Now, when you’re learning a language, your only challenge is not the lack of tiles that you can use or recognize when someone else uses them, and it’s not only that you don’t really even know how to put the tiles together! But it’s also like you have bad eyesight, and all the pieces are a bit blurry. Is that a shiny red circle or a bumpy orange octagon? Is that a furry brown star or a striped maroon hexagon? You can’t be quite sure, and that makes your life even more difficult! Did they say “bean” or “beam” or “bin” or “been” or “being” or “bent” or “bing” or “bee” or “be”? And which word means which thing? They all sound rather the same to you! So not only are you playing with not a full set of tiles, but you also can’t even really see which tile is which! That person either said, “Come and eat” or “Have a good night.” (And yes, those are two that I’m starting to distinguish now in Viemo, the language of the Vigués, but that at first sounded way too similar!) Did he ask me to give him the oil “nimo” or the flour “nyimo?”
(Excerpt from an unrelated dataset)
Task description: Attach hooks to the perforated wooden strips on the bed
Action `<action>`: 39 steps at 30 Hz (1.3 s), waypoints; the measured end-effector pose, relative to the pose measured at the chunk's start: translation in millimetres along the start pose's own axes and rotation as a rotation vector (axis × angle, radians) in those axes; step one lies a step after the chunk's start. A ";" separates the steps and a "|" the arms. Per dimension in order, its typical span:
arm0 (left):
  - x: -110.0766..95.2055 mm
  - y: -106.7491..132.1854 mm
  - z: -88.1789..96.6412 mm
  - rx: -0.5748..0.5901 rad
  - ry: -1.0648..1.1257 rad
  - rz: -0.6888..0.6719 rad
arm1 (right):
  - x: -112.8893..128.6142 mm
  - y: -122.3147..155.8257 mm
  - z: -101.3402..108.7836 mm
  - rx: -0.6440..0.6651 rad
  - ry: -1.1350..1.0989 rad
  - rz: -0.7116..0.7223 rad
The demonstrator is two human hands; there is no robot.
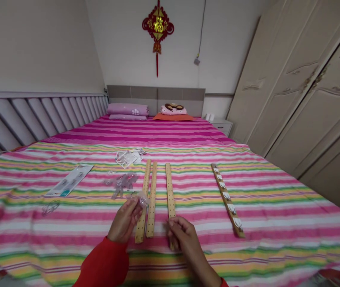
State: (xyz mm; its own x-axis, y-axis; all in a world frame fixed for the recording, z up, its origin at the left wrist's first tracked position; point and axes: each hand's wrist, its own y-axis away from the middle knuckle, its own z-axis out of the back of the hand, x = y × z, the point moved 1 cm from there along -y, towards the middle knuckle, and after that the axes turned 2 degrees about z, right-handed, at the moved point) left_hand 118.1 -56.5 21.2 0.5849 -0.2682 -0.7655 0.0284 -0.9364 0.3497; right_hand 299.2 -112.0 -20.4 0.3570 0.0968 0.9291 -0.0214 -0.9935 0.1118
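Note:
My left hand is closed in a pinch on a small clear plastic piece, held above the near part of two perforated wooden strips. Of these, the left strip passes partly behind my fingers, and the middle strip lies close beside it. My right hand is closed at the near end of a third perforated wooden strip, thumb and fingers about it and slightly blurred. Left of the strips lies a loose pile of clear plastic pieces; their exact shape is hard to make out.
At the right lies a brown strip carrying several white-backed hooks. A flat package and thin wire loops are at the left. White cards lie beyond the pile. Striped sheets cover the bed; a wardrobe stands right.

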 end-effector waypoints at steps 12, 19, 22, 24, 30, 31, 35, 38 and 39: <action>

By God’s grace, the longer you stick it out and live in this confusing world where you’re missing most of the tiles and can’t even see the ones you DO have very well, your eyesight will get better and you’ll be able to distinguish different pieces better. You will also acquire more and more tiles and be better able to see the tiles that others use.
It’s a slow process, but as you continue on this journey called “language learning” (though that’s not the politically correct way to say it anymore), the beauty and intricacy of language becomes more and more visible to your eyes, and you, too, can rejoice over the creativity of God in making each language its own unique set of mosaic tiles and patterns.